(Records drawn from a dataset)
• • • • •

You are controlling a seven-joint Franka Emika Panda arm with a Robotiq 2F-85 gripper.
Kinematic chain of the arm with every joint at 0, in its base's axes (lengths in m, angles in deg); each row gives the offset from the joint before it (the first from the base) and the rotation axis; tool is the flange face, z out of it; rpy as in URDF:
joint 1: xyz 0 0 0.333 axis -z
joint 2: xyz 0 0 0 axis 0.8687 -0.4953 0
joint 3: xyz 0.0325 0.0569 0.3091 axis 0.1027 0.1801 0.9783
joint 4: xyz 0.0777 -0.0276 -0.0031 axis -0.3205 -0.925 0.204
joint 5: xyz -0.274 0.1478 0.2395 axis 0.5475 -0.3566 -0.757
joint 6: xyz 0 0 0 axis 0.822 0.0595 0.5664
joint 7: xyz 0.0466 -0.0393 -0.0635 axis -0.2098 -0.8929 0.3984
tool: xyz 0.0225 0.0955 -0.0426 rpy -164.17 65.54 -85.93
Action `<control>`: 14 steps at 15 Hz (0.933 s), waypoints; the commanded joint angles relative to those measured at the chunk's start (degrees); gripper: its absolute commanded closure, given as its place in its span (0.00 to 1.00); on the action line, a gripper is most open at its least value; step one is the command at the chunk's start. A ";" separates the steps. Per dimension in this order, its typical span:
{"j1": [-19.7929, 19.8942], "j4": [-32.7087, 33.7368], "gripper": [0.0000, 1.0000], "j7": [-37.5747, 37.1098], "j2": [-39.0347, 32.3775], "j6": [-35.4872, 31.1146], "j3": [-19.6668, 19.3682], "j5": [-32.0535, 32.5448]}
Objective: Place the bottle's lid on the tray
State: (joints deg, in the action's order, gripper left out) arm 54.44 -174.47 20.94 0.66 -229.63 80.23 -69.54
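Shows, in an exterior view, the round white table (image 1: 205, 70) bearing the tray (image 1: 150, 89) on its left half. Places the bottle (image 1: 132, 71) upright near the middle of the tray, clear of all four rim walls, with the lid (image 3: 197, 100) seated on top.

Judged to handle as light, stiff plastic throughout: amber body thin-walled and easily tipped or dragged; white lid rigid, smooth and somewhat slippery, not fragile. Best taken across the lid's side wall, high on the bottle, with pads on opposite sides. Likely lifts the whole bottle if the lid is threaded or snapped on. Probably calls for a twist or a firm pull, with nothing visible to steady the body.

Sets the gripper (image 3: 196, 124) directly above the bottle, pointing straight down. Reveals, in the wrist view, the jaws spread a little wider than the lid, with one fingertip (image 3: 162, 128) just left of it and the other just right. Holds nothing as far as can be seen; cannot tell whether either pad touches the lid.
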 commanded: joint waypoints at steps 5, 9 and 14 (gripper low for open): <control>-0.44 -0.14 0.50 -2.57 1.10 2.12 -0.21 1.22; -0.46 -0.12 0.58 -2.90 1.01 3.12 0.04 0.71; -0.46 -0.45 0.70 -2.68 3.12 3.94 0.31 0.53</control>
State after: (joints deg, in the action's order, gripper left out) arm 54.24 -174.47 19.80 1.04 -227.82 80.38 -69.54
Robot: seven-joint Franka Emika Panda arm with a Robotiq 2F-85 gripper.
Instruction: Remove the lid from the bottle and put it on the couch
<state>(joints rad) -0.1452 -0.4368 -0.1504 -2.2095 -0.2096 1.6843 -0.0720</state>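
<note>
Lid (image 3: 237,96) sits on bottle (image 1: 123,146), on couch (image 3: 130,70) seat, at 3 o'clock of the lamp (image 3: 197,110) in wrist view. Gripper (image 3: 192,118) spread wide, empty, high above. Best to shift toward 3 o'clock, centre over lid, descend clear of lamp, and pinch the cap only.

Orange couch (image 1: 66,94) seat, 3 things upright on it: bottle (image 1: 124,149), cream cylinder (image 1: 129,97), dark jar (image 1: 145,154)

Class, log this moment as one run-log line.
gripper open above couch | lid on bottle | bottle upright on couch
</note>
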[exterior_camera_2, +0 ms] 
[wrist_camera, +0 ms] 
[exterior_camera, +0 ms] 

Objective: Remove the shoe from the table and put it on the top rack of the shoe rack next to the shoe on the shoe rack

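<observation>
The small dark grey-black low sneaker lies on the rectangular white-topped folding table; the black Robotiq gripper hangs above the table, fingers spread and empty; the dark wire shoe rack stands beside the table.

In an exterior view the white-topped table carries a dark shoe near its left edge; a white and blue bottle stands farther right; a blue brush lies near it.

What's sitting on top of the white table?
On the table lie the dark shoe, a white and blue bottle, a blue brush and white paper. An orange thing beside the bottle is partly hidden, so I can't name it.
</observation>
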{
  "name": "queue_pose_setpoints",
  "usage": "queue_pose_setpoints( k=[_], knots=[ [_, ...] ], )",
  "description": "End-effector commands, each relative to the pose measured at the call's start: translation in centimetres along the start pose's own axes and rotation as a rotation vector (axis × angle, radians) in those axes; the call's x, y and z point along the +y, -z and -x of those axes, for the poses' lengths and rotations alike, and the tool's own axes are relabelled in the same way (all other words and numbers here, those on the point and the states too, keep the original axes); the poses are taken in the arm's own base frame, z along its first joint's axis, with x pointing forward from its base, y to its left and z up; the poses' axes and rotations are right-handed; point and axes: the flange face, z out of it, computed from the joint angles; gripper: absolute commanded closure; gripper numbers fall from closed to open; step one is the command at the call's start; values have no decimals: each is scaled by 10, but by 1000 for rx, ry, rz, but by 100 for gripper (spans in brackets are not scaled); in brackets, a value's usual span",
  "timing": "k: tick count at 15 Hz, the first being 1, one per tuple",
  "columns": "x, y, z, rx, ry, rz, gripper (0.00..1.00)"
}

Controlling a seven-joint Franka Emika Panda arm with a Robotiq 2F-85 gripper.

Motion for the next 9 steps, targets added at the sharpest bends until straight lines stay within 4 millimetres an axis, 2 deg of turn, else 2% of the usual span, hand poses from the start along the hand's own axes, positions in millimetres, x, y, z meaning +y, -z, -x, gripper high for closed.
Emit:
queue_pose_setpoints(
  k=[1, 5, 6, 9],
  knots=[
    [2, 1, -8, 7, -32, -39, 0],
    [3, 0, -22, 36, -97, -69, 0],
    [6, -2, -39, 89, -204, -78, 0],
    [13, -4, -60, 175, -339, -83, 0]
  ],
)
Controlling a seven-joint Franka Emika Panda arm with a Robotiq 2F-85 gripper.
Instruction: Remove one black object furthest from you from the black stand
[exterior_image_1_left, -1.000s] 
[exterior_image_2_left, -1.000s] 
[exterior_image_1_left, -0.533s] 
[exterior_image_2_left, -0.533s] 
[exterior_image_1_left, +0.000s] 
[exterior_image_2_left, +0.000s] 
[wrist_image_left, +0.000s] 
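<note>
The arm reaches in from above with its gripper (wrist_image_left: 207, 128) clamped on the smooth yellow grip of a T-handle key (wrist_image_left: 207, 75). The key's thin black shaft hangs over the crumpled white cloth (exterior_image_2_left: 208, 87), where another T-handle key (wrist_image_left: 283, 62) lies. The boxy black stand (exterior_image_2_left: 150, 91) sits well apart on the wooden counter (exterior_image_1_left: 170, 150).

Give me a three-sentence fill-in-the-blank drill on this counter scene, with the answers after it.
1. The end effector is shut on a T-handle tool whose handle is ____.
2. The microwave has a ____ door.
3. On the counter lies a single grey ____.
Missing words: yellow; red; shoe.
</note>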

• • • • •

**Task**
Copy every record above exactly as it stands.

**Task answer**
You are controlling a seven-joint Franka Emika Panda arm with a Robotiq 2F-85 gripper.
Kinematic chain of the arm with every joint at 0, in its base's axes (lengths in m, angles in deg); each row gives the offset from the joint before it (the first from the base) and the rotation axis; tool is the flange face, z out of it; rpy as in URDF:
joint 1: xyz 0 0 0.333 axis -z
joint 2: xyz 0 0 0 axis 0.8687 -0.4953 0
joint 3: xyz 0.0325 0.0569 0.3091 axis 0.1027 0.1801 0.9783
joint 4: xyz 0.0777 -0.0276 -0.0031 axis -0.3205 -0.925 0.204
joint 5: xyz -0.274 0.1478 0.2395 axis 0.5475 -0.3566 -0.757
joint 6: xyz 0 0 0 axis 0.822 0.0595 0.5664
joint 7: xyz 0.0466 -0.0393 -0.0635 axis -0.2098 -0.8929 0.3984
tool: xyz 0.0225 0.0955 -0.0426 rpy -164.17 65.54 -85.93
Action `<control>`: 14 steps at 15 Hz (0.933 s), waypoints; the commanded joint angles relative to those measured at the chunk's start (degrees); gripper: its absolute commanded closure, given as its place in its span (0.00 to 1.00); on the action line, a gripper is most open at its least value; step one is the command at the chunk's start. A ";" separates the steps. Per dimension in this order, its typical span:
{"j1": [-19.7929, 19.8942], "j4": [-32.7087, 33.7368], "gripper": [0.0000, 1.0000], "j7": [-37.5747, 37.1098], "j2": [-39.0347, 32.3775], "j6": [-35.4872, 31.1146], "j3": [-19.6668, 19.3682], "j5": [-32.0535, 32.5448]}
Objective: Place the bottle's lid on the tray
State: (joints deg, in the action's order, gripper left out) arm 54.44 -174.47 20.94 0.66 -229.63 80.23 -69.54
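Shows, in an exterior view, the round white table (image 1: 205, 70) bearing the tray (image 1: 150, 89) on its left half. Places the bottle (image 1: 132, 71) upright near the middle of the tray, clear of all four rim walls, with the lid (image 3: 197, 100) seated on top.

Judged to handle as light, stiff plastic throughout: amber body thin-walled and easily tipped or dragged; white lid rigid, smooth and somewhat slippery, not fragile. Best taken across the lid's side wall, high on the bottle, with pads on opposite sides. Likely lifts the whole bottle if the lid is threaded or snapped on. Probably calls for a twist or a firm pull, with nothing visible to steady the body.

Sets the gripper (image 3: 196, 124) directly above the bottle, pointing straight down. Reveals, in the wrist view, the jaws spread a little wider than the lid, with one fingertip (image 3: 162, 128) just left of it and the other just right. Holds nothing as far as can be seen; cannot tell whether either pad touches the lid.
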 commanded: joint waypoints at steps 5, 9 and 14 (gripper low for open): <control>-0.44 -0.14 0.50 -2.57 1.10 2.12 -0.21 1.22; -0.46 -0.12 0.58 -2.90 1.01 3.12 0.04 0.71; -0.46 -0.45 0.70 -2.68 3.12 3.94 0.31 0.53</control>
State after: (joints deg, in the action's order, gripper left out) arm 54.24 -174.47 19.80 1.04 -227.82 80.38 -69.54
Robot: seven-joint Franka Emika Panda arm with a Robotiq 2F-85 gripper.
Instruction: Remove the lid from the bottle and put it on the couch
<state>(joints rad) -0.1452 -0.4368 -0.1504 -2.2095 -0.2096 1.6843 -0.0720</state>
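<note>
Lid (image 3: 237,96) sits on bottle (image 1: 123,146), on couch (image 3: 130,70) seat, at 3 o'clock of the lamp (image 3: 197,110) in wrist view. Gripper (image 3: 192,118) spread wide, empty, high above. Best to shift toward 3 o'clock, centre over lid, descend clear of lamp, and pinch the cap only.

Orange couch (image 1: 66,94) seat, 3 things upright on it: bottle (image 1: 124,149), cream cylinder (image 1: 129,97), dark jar (image 1: 145,154)

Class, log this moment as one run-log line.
gripper open above couch | lid on bottle | bottle upright on couch
</note>
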[exterior_camera_2, +0 ms] 
[wrist_camera, +0 ms] 
[exterior_camera, +0 ms] 

Objective: Remove the shoe from the table and put it on the top rack of the shoe rack next to the shoe on the shoe rack

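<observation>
The small dark grey-black low sneaker lies on the rectangular white-topped folding table; the black Robotiq gripper hangs above the table, fingers spread and empty; the dark wire shoe rack stands beside the table.

In an exterior view the white-topped table carries a dark shoe near its left edge; a white and blue bottle stands farther right; a blue brush lies near it.

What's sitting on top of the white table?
On the table lie the dark shoe, a white and blue bottle, a blue brush and white paper. An orange thing beside the bottle is partly hidden, so I can't name it.
</observation>
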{
  "name": "queue_pose_setpoints",
  "usage": "queue_pose_setpoints( k=[_], knots=[ [_, ...] ], )",
  "description": "End-effector commands, each relative to the pose measured at the call's start: translation in centimetres along the start pose's own axes and rotation as a rotation vector (axis × angle, radians) in those axes; the call's x, y and z point along the +y, -z and -x of those axes, for the poses' lengths and rotations alike, and the tool's own axes are relabelled in the same way (all other words and numbers here, those on the point and the states too, keep the original axes); the poses are taken in the arm's own base frame, z along its first joint's axis, with x pointing forward from its base, y to its left and z up; the poses' axes and rotations are right-handed; point and axes: the flange face, z out of it, computed from the joint angles; gripper: absolute commanded closure; gripper numbers fall from closed to open; step one is the command at the call's start; values have no decimals: each is scaled by 10, but by 1000 for rx, ry, rz, but by 100 for gripper (spans in brackets are not scaled); in brackets, a value's usual span",
  "timing": "k: tick count at 15 Hz, the first being 1, one per tuple",
  "columns": "x, y, z, rx, ry, rz, gripper (0.00..1.00)"
}

Controlling a seven-joint Franka Emika Panda arm with a Robotiq 2F-85 gripper.

Motion for the next 9 steps, targets added at the sharpest bends until straight lines stay within 4 millimetres an axis, 2 deg of turn, else 2% of the usual span, hand poses from the start along the hand's own axes, positions in millimetres, x, y, z meaning +y, -z, -x, gripper high for closed.
Emit:
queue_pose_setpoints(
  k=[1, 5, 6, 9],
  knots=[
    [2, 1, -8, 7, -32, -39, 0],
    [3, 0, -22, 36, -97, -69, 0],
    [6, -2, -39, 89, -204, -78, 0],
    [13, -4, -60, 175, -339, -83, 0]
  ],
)
Controlling a seven-joint Franka Emika Panda arm with a Robotiq 2F-85 gripper.
Instruction: Remove one black object furthest from you from the black stand
[exterior_image_1_left, -1.000s] 
[exterior_image_2_left, -1.000s] 
[exterior_image_1_left, -0.533s] 
[exterior_image_2_left, -0.533s] 
[exterior_image_1_left, +0.000s] 
[exterior_image_2_left, +0.000s] 
[wrist_image_left, +0.000s] 
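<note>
The arm reaches in from above with its gripper (wrist_image_left: 207, 128) clamped on the smooth yellow grip of a T-handle key (wrist_image_left: 207, 75). The key's thin black shaft hangs over the crumpled white cloth (exterior_image_2_left: 208, 87), where another T-handle key (wrist_image_left: 283, 62) lies. The boxy black stand (exterior_image_2_left: 150, 91) sits well apart on the wooden counter (exterior_image_1_left: 170, 150).

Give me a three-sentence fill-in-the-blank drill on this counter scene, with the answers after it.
1. The end effector is shut on a T-handle tool whose handle is ____.
2. The microwave has a ____ door.
3. On the counter lies a single grey ____.
Missing words: yellow; red; shoe.
</note>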

The response is now done.